# Milk frother/creamer



## marbeaux (Oct 2, 2010)

Yesterday, I bought a manual milk frother/creamer which works well when filled with milk. But as I am the only coffee drinker in the family, the amount I use is very small. I'm wondering therefore if any of our Experts can answer two questions or advise?

1. Can I froth the milk with a larger quantity at first, then heat my required amount and put the remainder back in the milk jug for later use? Or heat the milk first before frothing it?

2. As teenager's, I remember we used to shake some milk in a small bottle to turn it into cream. If that is still possible, I would happily float the excess on my coffee yum, yum But probably won't work I guess.









Thanks in advance for any contributions.


----------



## MonkeyHarris (Dec 3, 2010)

Do you usually heat the milk after frothing? From things I've tried in the past heating cold frothy milk seemed to make it go back to being just plain old milk again. Before I learned to use a steamer I used to get a empty plastic 1 pint bottle of milk (the type with a screw top) clean it out then add the milk (however much is needed) and nuke it for 40 seconds or so (till hot) then put the lid on and shake violently for about 5-10 seconds and voila. Not exactly microfoam but nice enough. I would say as long as you're not heating the milk and then putting it back in the fridge you'll be fine (so long as your frother is nice and clean)


----------



## HLA91 (Jul 16, 2010)

I bought my mum this for Christmas http://www.amazon.co.uk/Bodum-1446-Latteo-Milk-Frother/dp/B000BZ6BXE/ref=sr_1_3?ie=UTF8&qid=1294872366&sr=8-3 and i have only seen the results once but they were impressive. I don't know what the minimum milk quantity would be to get good results though.

HLA91


----------



## marbeaux (Oct 2, 2010)

My frother is similar to the Bodum but in stainless steel. I have read many favourable reviews which recommend that you fill the milk up to the black line on the Bodum and plunge only within the depth of the liquid. I now need to check how the black line quantity equates to my normal milk consumption.

Interestingly the frother can be used to make milk shakes which I hadn't thought about.
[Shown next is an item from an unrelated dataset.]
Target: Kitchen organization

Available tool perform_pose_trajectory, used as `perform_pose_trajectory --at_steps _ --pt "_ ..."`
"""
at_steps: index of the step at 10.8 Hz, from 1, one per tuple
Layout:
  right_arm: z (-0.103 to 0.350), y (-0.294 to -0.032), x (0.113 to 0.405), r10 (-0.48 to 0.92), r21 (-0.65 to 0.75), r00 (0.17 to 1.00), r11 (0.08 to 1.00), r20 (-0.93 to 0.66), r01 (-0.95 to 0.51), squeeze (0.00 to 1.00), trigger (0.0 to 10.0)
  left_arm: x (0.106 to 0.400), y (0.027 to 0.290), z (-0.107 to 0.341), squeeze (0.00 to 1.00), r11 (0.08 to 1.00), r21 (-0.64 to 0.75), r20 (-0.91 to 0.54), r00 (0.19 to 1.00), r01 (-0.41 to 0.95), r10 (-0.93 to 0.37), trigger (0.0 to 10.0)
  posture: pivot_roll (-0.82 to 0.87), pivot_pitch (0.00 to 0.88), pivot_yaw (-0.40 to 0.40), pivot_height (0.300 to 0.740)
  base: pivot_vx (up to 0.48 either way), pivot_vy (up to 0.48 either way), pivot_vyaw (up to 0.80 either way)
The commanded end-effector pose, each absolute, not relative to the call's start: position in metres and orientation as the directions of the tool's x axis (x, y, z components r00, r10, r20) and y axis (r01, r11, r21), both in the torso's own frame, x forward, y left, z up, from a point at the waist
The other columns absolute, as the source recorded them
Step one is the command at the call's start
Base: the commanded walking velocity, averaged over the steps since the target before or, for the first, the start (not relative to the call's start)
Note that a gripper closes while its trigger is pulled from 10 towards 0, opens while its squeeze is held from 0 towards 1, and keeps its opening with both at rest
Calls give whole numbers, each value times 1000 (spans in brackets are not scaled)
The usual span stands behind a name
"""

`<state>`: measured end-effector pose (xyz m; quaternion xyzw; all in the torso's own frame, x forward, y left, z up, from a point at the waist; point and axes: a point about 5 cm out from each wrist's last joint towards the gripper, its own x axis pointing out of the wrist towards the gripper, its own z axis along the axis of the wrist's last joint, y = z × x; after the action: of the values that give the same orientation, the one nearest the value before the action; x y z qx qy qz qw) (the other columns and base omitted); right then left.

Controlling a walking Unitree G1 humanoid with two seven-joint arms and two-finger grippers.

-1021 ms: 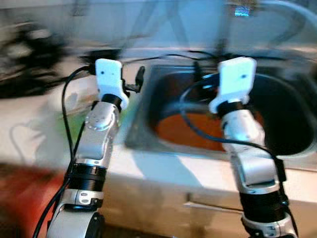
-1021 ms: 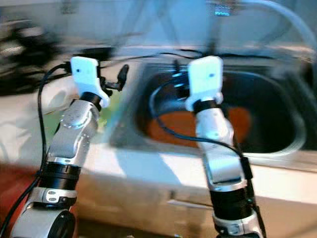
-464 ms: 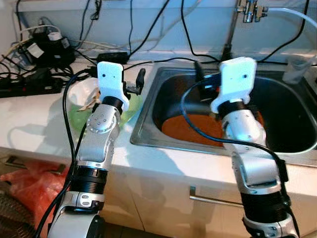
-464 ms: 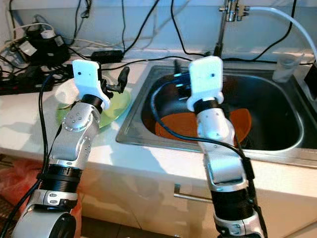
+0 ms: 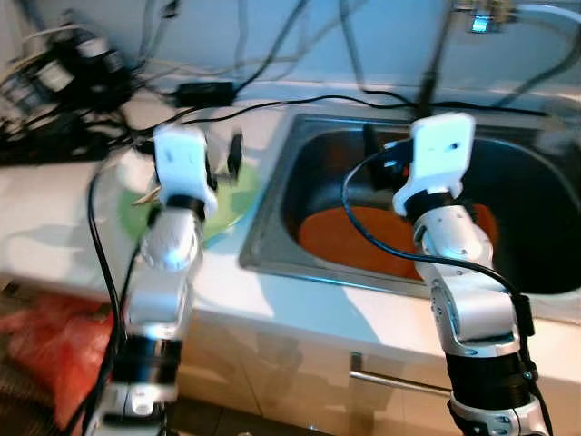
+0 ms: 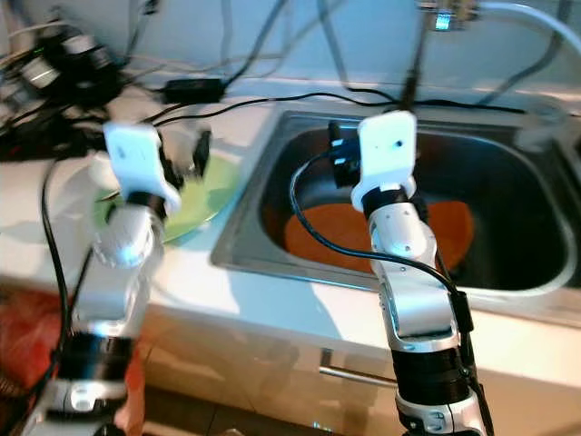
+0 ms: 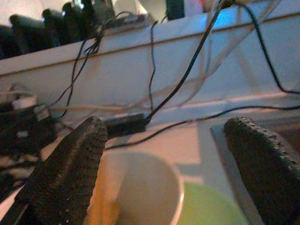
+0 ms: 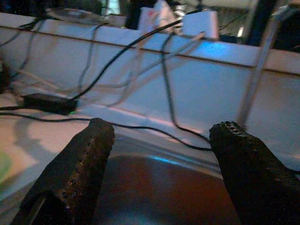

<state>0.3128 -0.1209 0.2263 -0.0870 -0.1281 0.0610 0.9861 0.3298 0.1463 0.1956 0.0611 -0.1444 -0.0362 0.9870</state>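
The left gripper point(image 7: 164, 173) hangs over the white countertop point(image 5: 54, 227) with its two black textured fingers point(image 7: 65, 173) spread wide and nothing between them; just past the fingertips sits a round white bowl point(image 7: 140, 187), its contents too blurred to tell, resting on a flat light-green plate point(image 5: 222, 204) that lies on the counter just beside the sink's left rim. The right gripper point(image 8: 159, 173) is held above the left part of the stainless steel sink basin point(image 5: 272, 227), its fingers point(image 8: 75, 173) likewise wide apart and holding nothing. In the bottom of the basin lie flat orange-brown plates point(image 5: 349, 238), one large round shape and a second edge showing to the right of the right arm. Black cables point(image 5: 272, 102) trail across the counter behind the sink from a dark power brick point(image 5: 204, 91), with a tangle of black plugs and adapters point(image 5: 64, 68) in the far left corner. A metal tap point(image 5: 481, 16) stands at the back wall. An orange-red plastic bag point(image 5: 45, 350) sits below the counter edge.
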Motion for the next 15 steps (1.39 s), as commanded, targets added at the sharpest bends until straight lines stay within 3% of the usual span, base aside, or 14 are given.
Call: perform_pose_trajectory --at_steps 1,8,12,15 --pt "227 -117 314 160 -172 960 978 230 -122 0 10000 327 142 197 0 986 155 301 947 66 -111 10000 -65 0 43 740 0 0 0" --pt "227 -119 313 155 -166 960 979 234 -118 0 10000 322 143 215 0 974 219 395 908 52 -137 10000 -66 0 46 740 0 0 0" --pt "226 -119 314 173 -169 959 976 226 -136 0 10000 302 171 195 0 957 289 355 927 13 -119 10000 -32 0 16 740 0 0 0" --pt "227 -113 317 211 -177 952 969 222 -173 0 10000 292 168 185 0 956 292 351 931 -3 -104 10000 -19 0 -14 740 0 0 0"
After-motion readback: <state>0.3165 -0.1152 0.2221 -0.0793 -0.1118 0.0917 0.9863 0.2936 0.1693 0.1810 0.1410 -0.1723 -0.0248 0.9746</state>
I also find MH's post very interesting and shall try that method especially as one has control over the quantities one uses..


----------



## Karola (Jan 3, 2011)

Thank you MonkeyHarris! Thanks to your post I am just having my first ever home made cappuccino (I was never interested in making one, but after reading your post deciding to try)!Your method worked well and I love it's simplicity..

yummy....


----------



## marbeaux (Oct 2, 2010)

Well, you beat me to it.

But at least we now have two people confirming that the simplest solution works

Anybody want a stainless milk frother?


----------



## Glenn (Jun 14, 2008)

In reply to point #1

Discard any unused milk

Don't put it back in the fridge and never reheat it


----------



## MonkeyHarris (Dec 3, 2010)

Glad to be of help


----------



## marbeaux (Oct 2, 2010)

Now had a chance to try shaking milk in a bottle to make a capuccino (sp). I didn't nuke the milk in the bottle but warmed the bottle with fairly hot water. I then transferred the microwaved milk into the bottle and shook it for about one minute.

Lots of microfoam resulted and what seems to be a more enhanced taste than my usual straight coffee with milk.

I did'nt risk nuking the plastic bottle because I could foresee an unholy mess in the microwave resulting









So many thanks again to MH for this very useful tip.


----------



## Russell Peach (Jan 18, 2011)

I always used to shake hot milk in the milk bottle when i was younger. Sometimes i still do it is nearly as fun as frothing milk with my espresso machine


----------



## marbeaux (Oct 2, 2010)

And your point is?


----------



## marbeaux (Oct 2, 2010)

Yes but many people prefer to enjoy making their coffee with the many methods that have been used for centuries and using one of the methods available for frothing milk.

Explain for example, how an espresso machine can make frothed milk for an iced coffee?


----------